▶ **Problem**: Please restate each entry below, word for word.

▶ **Data**:
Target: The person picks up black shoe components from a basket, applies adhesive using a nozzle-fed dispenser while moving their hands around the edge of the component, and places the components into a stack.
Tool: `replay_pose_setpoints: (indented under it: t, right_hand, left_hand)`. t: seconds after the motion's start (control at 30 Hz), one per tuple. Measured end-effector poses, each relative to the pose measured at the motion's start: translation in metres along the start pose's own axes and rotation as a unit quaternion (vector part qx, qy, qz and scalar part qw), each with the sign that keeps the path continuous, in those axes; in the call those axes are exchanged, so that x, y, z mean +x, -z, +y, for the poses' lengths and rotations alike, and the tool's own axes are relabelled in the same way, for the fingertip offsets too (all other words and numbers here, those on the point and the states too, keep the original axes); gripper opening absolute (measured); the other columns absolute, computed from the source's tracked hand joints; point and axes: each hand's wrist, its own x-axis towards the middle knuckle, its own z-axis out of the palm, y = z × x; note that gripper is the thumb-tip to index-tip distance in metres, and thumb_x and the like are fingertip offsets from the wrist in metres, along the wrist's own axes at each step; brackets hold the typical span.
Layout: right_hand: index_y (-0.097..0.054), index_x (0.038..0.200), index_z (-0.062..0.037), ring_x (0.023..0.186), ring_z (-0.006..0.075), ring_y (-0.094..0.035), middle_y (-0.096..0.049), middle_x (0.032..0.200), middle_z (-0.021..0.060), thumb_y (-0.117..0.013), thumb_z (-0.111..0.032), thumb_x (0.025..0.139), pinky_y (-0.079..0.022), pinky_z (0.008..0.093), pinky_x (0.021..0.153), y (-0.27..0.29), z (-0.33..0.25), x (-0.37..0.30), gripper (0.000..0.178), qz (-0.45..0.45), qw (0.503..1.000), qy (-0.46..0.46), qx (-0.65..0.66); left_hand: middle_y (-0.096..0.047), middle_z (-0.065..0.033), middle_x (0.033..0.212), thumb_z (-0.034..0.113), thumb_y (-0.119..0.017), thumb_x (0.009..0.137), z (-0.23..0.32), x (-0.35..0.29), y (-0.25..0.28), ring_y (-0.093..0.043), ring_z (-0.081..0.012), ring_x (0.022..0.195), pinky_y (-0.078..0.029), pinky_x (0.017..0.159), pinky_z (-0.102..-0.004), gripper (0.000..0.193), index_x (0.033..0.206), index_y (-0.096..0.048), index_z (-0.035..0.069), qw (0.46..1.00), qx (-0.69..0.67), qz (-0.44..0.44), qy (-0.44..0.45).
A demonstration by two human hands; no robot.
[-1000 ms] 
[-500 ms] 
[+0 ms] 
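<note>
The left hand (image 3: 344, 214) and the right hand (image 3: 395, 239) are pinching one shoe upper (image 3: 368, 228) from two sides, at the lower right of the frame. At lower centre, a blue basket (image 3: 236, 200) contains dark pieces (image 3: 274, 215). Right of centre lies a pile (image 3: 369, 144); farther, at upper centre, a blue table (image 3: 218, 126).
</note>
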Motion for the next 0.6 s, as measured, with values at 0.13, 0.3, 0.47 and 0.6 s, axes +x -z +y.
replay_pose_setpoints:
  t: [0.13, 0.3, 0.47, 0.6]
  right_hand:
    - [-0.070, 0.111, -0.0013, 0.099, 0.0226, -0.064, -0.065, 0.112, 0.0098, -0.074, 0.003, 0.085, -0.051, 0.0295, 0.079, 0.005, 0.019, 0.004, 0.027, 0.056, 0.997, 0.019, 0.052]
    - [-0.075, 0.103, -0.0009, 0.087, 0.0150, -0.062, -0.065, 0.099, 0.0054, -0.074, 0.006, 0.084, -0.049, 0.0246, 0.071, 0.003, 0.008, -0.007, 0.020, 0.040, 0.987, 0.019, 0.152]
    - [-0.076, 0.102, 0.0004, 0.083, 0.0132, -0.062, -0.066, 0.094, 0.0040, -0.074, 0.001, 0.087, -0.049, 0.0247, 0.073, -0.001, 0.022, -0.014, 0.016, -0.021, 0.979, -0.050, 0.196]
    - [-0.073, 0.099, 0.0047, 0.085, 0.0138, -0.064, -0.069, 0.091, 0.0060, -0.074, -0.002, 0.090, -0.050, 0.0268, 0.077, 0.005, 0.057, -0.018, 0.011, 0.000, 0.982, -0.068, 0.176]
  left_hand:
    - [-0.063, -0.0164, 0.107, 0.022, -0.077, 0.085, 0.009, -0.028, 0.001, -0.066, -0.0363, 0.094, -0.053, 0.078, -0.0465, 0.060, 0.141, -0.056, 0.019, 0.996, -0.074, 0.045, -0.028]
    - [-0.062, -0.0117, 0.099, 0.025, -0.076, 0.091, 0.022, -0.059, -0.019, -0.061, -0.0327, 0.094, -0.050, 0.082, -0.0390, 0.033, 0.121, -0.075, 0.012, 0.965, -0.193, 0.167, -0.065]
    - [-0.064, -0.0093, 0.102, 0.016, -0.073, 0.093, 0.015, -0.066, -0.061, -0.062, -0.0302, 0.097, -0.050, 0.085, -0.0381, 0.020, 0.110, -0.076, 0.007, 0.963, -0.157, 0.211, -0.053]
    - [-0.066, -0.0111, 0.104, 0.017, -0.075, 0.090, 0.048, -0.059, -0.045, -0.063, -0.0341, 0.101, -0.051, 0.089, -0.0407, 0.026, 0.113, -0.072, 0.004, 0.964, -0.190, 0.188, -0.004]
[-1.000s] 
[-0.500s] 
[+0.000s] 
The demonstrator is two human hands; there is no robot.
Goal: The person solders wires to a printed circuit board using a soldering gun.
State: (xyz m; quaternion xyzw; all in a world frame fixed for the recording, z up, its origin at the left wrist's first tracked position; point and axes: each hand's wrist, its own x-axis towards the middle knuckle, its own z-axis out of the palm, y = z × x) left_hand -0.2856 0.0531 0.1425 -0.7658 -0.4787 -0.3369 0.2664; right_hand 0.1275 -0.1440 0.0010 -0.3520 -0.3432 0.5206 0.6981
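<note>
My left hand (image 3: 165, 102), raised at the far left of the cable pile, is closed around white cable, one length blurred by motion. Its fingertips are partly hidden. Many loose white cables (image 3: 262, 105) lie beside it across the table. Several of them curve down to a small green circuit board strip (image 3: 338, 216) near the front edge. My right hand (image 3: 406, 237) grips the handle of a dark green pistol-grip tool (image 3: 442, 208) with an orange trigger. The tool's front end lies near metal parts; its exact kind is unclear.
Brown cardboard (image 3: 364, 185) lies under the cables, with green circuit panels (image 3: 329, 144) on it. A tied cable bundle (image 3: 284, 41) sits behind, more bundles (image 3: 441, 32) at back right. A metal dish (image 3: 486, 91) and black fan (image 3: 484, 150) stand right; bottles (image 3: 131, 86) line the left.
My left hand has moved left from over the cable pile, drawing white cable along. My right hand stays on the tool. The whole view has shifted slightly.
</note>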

▶ **Exercise result**:
Target: The person picks up black shoe components from a basket, applies adhesive using a nozzle-fed dispenser while moving their hands around the edge of the component, and places the components into a stack.
Tool: `replay_pose_setpoints: (indented under it: t, right_hand, left_hand)`. t: seconds after the motion's start (control at 30 Hz), one per tuple. Measured end-effector poses, each relative to the pose measured at the motion's start: translation in metres along the start pose's own axes and rotation as a unit quaternion (vector part qx, qy, qz and scalar part qw), each with the sign that keeps the path continuous, in those axes; in the call those axes are exchanged, so that x, y, z mean +x, -z, +y, for the poses' lengths and rotations alike, and the tool's own axes are relabelled in the same way, for the fingertip offsets too (all other words and numbers here, those on the point and the states too, keep the original axes); gripper opening absolute (measured); the other columns absolute, computed from the source's tracked hand joints; point and axes: each hand's wrist, its own x-axis towards the middle knuckle, its own z-axis out of the palm, y = z × x; note that gripper is the thumb-tip to index-tip distance in metres, and thumb_x and the like are fingertip offsets from the wrist in metres, along the wrist's own axes at each step; brackets hold the typical span.
Layout: right_hand: index_y (-0.097..0.054), index_x (0.038..0.200), index_z (-0.062..0.037), ring_x (0.023..0.186), ring_z (-0.006..0.075), ring_y (-0.094..0.035), middle_y (-0.096..0.049), middle_x (0.032..0.200), middle_z (-0.021..0.060), thumb_y (-0.117..0.013), thumb_z (-0.111..0.032), thumb_x (0.025..0.139), pinky_y (-0.079..0.022), pinky_z (0.008..0.093), pinky_x (0.021..0.153), y (-0.27..0.29), z (-0.33..0.25), x (-0.37..0.30), gripper (0.000..0.178), qz (-0.45..0.45), qw (0.503..1.000), qy (-0.46..0.46), qx (-0.65..0.66); left_hand: middle_y (-0.096..0.047), middle_z (-0.065..0.033), middle_x (0.033..0.212), thumb_z (-0.034..0.113), thumb_y (-0.119..0.017), thumb_x (0.009..0.137), z (-0.23..0.32), x (-0.35..0.29), y (-0.25..0.28), ring_y (-0.093..0.043), ring_z (-0.081..0.012), ring_x (0.022..0.195), pinky_y (-0.078..0.029), pinky_x (0.017..0.159), pinky_z (-0.102..-0.004), gripper (0.000..0.193), index_x (0.033..0.206), index_y (-0.096..0.048), index_z (-0.035..0.069), qw (0.46..1.00), qx (-0.69..0.67), qz (-0.44..0.44), qy (-0.44..0.45).
A demonstration by two human hands; no robot.
[-1000 ms] 
[-500 ms] 
[+0 ms] 
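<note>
The left hand (image 3: 344, 214) and the right hand (image 3: 395, 239) are pinching one shoe upper (image 3: 368, 228) from two sides, at the lower right of the frame. At lower centre, a blue basket (image 3: 236, 200) contains dark pieces (image 3: 274, 215). Right of centre lies a pile (image 3: 369, 144); farther, at upper centre, a blue table (image 3: 218, 126).
</note>
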Motion for the next 0.6 s, as measured, with values at 0.13, 0.3, 0.47 and 0.6 s, axes +x -z +y.
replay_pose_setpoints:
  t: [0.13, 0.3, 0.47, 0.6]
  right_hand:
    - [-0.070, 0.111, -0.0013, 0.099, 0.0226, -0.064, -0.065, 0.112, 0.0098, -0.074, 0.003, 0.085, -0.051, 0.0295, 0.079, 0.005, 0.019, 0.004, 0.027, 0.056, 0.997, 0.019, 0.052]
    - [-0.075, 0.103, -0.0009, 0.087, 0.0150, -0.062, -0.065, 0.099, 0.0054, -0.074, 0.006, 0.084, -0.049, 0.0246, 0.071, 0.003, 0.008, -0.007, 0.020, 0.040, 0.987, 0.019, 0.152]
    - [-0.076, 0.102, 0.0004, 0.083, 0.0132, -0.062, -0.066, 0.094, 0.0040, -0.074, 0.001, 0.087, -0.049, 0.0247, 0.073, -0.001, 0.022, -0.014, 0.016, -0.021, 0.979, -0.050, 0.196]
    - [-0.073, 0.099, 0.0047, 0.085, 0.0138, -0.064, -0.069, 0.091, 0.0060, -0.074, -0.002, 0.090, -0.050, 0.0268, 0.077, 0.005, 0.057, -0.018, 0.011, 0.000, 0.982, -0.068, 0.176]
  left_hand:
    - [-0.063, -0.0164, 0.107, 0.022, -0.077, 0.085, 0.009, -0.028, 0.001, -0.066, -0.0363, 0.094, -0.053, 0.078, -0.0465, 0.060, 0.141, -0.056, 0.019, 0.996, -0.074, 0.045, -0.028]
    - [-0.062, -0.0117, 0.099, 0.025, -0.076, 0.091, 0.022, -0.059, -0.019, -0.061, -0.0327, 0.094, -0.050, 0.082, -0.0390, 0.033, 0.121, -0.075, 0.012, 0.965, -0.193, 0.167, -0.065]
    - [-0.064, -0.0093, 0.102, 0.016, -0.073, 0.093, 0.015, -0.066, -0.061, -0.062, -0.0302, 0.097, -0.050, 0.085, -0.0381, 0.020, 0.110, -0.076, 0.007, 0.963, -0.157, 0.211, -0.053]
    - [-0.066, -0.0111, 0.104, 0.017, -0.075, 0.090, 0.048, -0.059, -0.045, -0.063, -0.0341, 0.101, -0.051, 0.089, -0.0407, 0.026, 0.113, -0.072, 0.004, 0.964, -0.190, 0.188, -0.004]
[-1.000s] 
[-0.500s] 
[+0.000s] 
The demonstrator is two human hands; there is no robot.
Goal: The person solders wires to a printed circuit board using a soldering gun.
State: (xyz m; quaternion xyzw; all in a world frame fixed for the recording, z up, its origin at the left wrist's first tracked position; point and axes: each hand's wrist, its own x-axis towards the middle knuckle, its own z-axis out of the palm, y = z × x) left_hand -0.2856 0.0531 0.1425 -0.7658 -0.4787 -0.3369 0.2664; right_hand 0.1275 -0.1440 0.0010 -0.3520 -0.3432 0.5206 0.6981
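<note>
My left hand (image 3: 165, 102), raised at the far left of the cable pile, is closed around white cable, one length blurred by motion. Its fingertips are partly hidden. Many loose white cables (image 3: 262, 105) lie beside it across the table. Several of them curve down to a small green circuit board strip (image 3: 338, 216) near the front edge. My right hand (image 3: 406, 237) grips the handle of a dark green pistol-grip tool (image 3: 442, 208) with an orange trigger. The tool's front end lies near metal parts; its exact kind is unclear.
Brown cardboard (image 3: 364, 185) lies under the cables, with green circuit panels (image 3: 329, 144) on it. A tied cable bundle (image 3: 284, 41) sits behind, more bundles (image 3: 441, 32) at back right. A metal dish (image 3: 486, 91) and black fan (image 3: 484, 150) stand right; bottles (image 3: 131, 86) line the left.
My left hand has moved left from over the cable pile, drawing white cable along. My right hand stays on the tool. The whole view has shifted slightly.
</note>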

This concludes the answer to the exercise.